Blogs Directory

Friday, December 29, 2017

Shore Leave: The Conclusion

Once on the street, Nigel raised his arm to flag a taxi, but after a few seconds, brought it back down. “Traffic’s too heavy,” he said. “Would take us forever. Can you run?”

They bolted down one street after another, maneuvering around locals laden with groceries and workers strolling their way home. At one point, the sidewalk narrowed and the cars came so close that Holly could feel their steamy exhaust.


“We will make it, won’t we?” she yelled to Nigel, who was a few feet ahead of her. The trucks drowned out his answer.

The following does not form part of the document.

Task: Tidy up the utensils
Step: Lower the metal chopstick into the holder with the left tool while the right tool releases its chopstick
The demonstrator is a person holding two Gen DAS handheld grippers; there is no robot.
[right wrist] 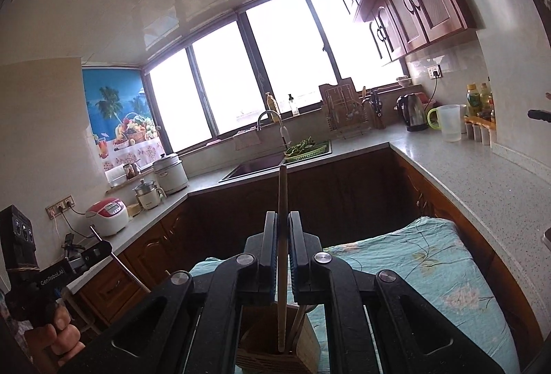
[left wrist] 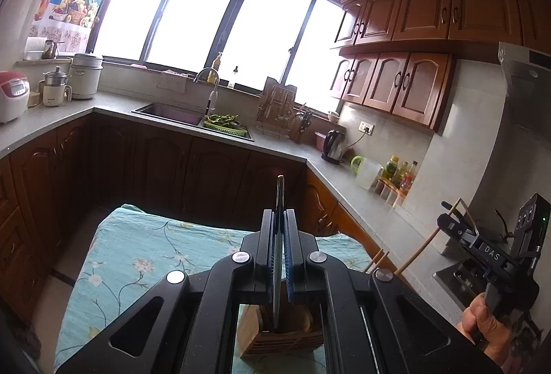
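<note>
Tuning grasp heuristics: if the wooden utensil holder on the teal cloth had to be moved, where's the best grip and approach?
Likely the rim of the wooden holder, from straight above: a jaw each side of one wall. It sits upright and open-topped, and looks too wide to span. The wooden stick and the metal utensil stand in it, so pick the freest wall.

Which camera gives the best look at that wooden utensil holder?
The left wrist view: the wooden holder shows its slatted front between the jaws, on the floral cloth. The right wrist view shows the same holder from above, mostly hidden by the gripper.
</note>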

Though the sun was going down, the thick air was a sauna, weighing on the couple’s energy.

As they neared a cross street, they were forced to stop to let cars pass. Red-faced, breathing hard and light-headed, Holly wondered if she’d be able to keep up the pace.

“You okay?” Nigel said, as he tugged at the front of his sweat-stained shirt. Drops of moisture trickled down the side of his face.

Holly nodded and managed to say, “What time is—?”

Nigel looked at his watch. “6. Our only hope now is if they’re holding the ship.”

The couple was now running side by side, but as they shifted to avoid a rusty overturned child’s bike, Holly’s sandal caught the edge of the handlebar, and she tripped and landed on her knees. This time, she couldn’t stop the tears.

“Holly, Holly, don’t…we’re almost there.”

She looked up at him from the ground and pushed her matted hair from her mascara-streaked face with the back of her hand.

Nigel reached out to help her up. “Come,” he said firmly.

The couple continued their run, past mango trees, hibiscus and coconut palms, toward their jobs, their friends and their ocean home. As they got closer, Holly said, panting, “We…we should be seeing it any minute now.”

“I know. The smokestacks.”

When they got to the yacht club, Nigel suddenly stretched out his arm in front of Holly to motion her to stop. “It’s not there,” he said flatly.

Holly stared at the spot where the Neptune had been. The pier was empty. She coughed a few times, slowly walked to the grass under a tree and sat down. She pulled off her sandals and rubbed her feet.

Nigel sat down next to her, stretching his legs out in front of him.

Neither said anything and the only sound was Holly’s wheezing and occasional cough. A foot-long scaly green iguana crept closer, but the couple didn’t notice.

“What do you want to do?” Holly said at last. “Find our way to San Juan?”

Nigel was silent. He stared at the sea and squinted, as if looking there for the answer.

When he finally spoke, his voice took on the softness he had used in bed. “We could always stay here and have a honeymoon.”

Holly looked up at him quizzically, unsure she heard him right.

“Yes, yes, that makes sense,” he said, more to himself than to his companion, as he nodded slightly. “Then we can fly back to London…Remember I told you my uncle offered me a job in his company when I came back…”

Holly pushed back all thoughts of the family issues that would inevitably lie ahead to get caught up in Nigel’s growing excitement.

 “Looks like I missed the ship, but I didn’t miss the boat,” Holly said with a small smile, gently falling back against Nigel’s warm, damp body.

A port guard, just coming back from his break, was taken aback to see the strange tourist couple sitting alone on the ground at the darkening deserted pier, on an island that was all their own.